And 4, step 4: after the training is finished, an Agent model after the training is led in at an online stage, and the virtual intelligent tank is rendered at a corresponding position in a real scene by using a conversion formula (1) among a world coordinate system, a camera coordinate system, an image coordinate system and a pixel coordinate system, so that the rendering and drawing of a subsequent augmented reality simulation confrontation environment are realized.

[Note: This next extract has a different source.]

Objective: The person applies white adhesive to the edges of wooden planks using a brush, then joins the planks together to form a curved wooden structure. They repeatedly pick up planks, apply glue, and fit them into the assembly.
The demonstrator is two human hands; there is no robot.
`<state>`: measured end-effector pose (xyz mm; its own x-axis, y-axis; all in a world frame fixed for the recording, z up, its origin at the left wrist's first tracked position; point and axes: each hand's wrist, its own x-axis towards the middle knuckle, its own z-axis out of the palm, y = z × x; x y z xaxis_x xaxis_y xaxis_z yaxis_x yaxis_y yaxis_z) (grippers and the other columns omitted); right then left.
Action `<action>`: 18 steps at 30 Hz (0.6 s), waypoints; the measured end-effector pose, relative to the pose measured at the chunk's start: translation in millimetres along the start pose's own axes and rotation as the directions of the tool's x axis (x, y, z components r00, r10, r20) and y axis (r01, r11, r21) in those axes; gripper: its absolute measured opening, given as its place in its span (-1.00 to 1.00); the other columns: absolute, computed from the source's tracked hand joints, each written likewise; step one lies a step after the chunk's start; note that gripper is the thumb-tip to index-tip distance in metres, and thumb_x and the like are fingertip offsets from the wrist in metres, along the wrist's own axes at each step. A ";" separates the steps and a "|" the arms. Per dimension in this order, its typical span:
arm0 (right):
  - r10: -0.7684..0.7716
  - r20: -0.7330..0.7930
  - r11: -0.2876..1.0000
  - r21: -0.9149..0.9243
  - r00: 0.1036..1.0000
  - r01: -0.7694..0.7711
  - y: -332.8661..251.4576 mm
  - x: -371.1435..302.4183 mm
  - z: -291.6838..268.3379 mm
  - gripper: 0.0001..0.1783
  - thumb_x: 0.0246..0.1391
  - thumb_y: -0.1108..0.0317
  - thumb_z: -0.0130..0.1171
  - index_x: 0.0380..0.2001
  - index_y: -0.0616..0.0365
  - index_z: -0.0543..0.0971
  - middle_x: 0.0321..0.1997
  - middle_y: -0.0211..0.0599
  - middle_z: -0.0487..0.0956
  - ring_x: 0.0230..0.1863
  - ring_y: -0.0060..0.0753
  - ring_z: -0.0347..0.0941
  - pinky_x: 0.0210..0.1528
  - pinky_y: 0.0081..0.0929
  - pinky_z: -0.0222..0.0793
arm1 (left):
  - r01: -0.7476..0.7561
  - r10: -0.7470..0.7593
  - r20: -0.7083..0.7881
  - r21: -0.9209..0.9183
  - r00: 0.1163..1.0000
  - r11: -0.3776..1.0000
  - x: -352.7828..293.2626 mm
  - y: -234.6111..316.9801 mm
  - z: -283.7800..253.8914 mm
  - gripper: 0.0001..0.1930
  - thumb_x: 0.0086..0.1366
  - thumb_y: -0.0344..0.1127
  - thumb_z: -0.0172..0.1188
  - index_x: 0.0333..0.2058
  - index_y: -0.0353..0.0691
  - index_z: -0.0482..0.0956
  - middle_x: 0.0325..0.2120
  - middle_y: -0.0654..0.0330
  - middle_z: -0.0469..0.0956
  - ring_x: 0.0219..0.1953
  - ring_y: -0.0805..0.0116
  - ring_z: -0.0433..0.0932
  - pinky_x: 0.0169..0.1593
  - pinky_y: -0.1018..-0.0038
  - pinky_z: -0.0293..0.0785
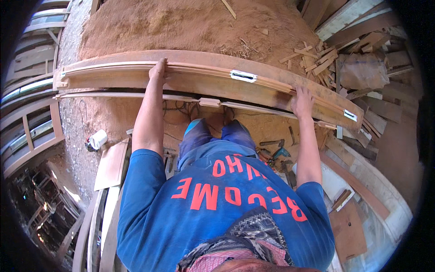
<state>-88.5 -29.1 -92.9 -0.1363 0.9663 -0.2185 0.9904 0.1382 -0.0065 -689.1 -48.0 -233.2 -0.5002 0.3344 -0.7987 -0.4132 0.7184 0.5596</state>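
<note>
A long, narrow wooden rail (204,70) with grooves along it stretches across a wide wooden plank (190,56) in front of me. Two pale-edged slots show in its face, a larger slot (243,75) right of the middle and a smaller slot (350,115) near the right end. My left hand (157,71) is closed around the rail left of its middle. Toward the right end, my right hand (302,103) grips the same rail with its fingers over the top. On the near side runs a thinner wooden strip (260,110) with a block (210,102) at its middle.
Sawdust (149,27) covers the floor beyond the plank. Scrap wood (324,61) is heaped at the far right. By my legs lie a teal power drill (281,153) and a hammer (271,143). A white container (98,138) and wooden frames (34,131) are at left.
</note>
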 end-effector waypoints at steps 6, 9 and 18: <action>-0.140 0.094 0.990 0.028 0.986 0.138 34.3 15.2 3.9 -0.50 -0.12 0.50 0.28 -0.02 0.13 0.49 0.03 -0.07 0.48 0.14 0.11 0.38 0.15 0.14 0.29 | -0.015 0.014 -0.006 -0.148 1.000 0.989 -5.9 -3.5 14.7 -0.68 0.20 -0.05 0.35 -0.25 -0.17 0.62 -0.38 0.14 0.60 -0.45 0.17 0.62 -0.32 0.12 0.66; -0.240 0.076 0.968 0.097 0.968 0.232 46.6 23.3 9.9 -0.59 -0.17 0.53 0.26 -0.14 0.17 0.50 -0.06 -0.05 0.49 0.05 0.13 0.42 0.07 0.07 0.35 | 0.047 -0.051 -0.021 -0.143 0.998 0.989 -15.2 -1.9 17.9 -0.71 0.20 -0.07 0.35 -0.28 -0.15 0.61 -0.36 0.12 0.60 -0.42 0.16 0.62 -0.31 0.12 0.67; -0.350 0.120 0.936 0.079 0.929 0.342 46.3 14.2 7.9 -0.49 -0.25 0.56 0.30 -0.11 0.20 0.46 -0.08 0.02 0.47 -0.02 0.18 0.40 0.06 0.01 0.39 | 0.081 -0.088 -0.030 -0.182 0.996 0.980 -43.4 -12.2 17.8 -0.73 0.13 -0.16 0.42 -0.29 -0.08 0.55 -0.45 0.23 0.48 -0.43 0.26 0.49 -0.30 0.18 0.61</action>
<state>-44.4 -10.7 -104.1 -0.4701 0.8232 -0.3182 0.8825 0.4429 -0.1581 -648.8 -60.4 -209.4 -0.4843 0.2521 -0.8378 -0.5841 0.6198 0.5241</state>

In formula (1), (epsilon, eta, delta) is three-dimensional position information of the Agent in a world coordinate system. T is_CWRepresenting the transformation from the world coordinate system to the camera coordinate system, is updated in real time by a tracking and positioning algorithm. The camera model determines the transformation relationship between the camera coordinate system and the image coordinate system. For the perspective projection model, θ represents the longitudinal view angle of the camera, n is the distance from the center of the camera to the near clipping plane, f is the distance from the center of the camera to the far clipping plane, Aspect is the Aspect ratio of the projected image, and K is an internal parameter of the camera, and is determined by the camera itself. Zc and γ are depth dependent. 1/Zc is a scale factor.

And 5: and acquiring the six-degree-of-freedom global pose of the user in real time by adopting a real-time tracking and positioning algorithm, and transmitting the six-degree-of-freedom global pose to a virtual camera in a three-dimensional rendering engine.

Step 6: and importing pictures captured by a real camera and rendering the pictures in the scene.

And 7: hiding the off-line three-dimensional map model constructed in the step 1, only reserving collision detection, and finally forming an augmented reality simulation confrontation environment for a user to interact with the virtual intelligent body in a real scene. The virtual multi-agent adopts a reinforcement learning model to realize intelligent decision, so that a user can simultaneously carry out moving and attacking operations in a real scene, and the virtual multi-agent and the agent form cooperation to complete a counterwork task.

Example (b):

an augmented reality multi-agent cooperative confrontation implementation method based on reinforcement learning comprises the following specific steps:

step 1: and (5) constructing a map offline. And (3) adopting a FARO laser scanner to construct a three-dimensional dense point cloud map model of the real scene in an off-line manner. When an experimental scene is scanned, multi-site scanning is adopted, and map three-dimensional data of each site is converted into a coordinate system with a first scanning site as an origin through coordinate system transformation. After scanning is finished, an RGBD panorama of 3D point and color information provided by a scanning result of a FARO laser scanner is utilized, the panorama is converted into a triangular gridding map through a greedy projection triangulation algorithm, and finally an off-line map model is shown in fig. 1.

Step 2: and importing the constructed real scene map model into a Unity3D three-dimensional rendering engine, and adding rigid bodies to the landform, the building, the object and the like existing in the real scene by using a collision detection mode based on the bounding box in Unity3D so as to realize collision interaction between the virtual and real objects.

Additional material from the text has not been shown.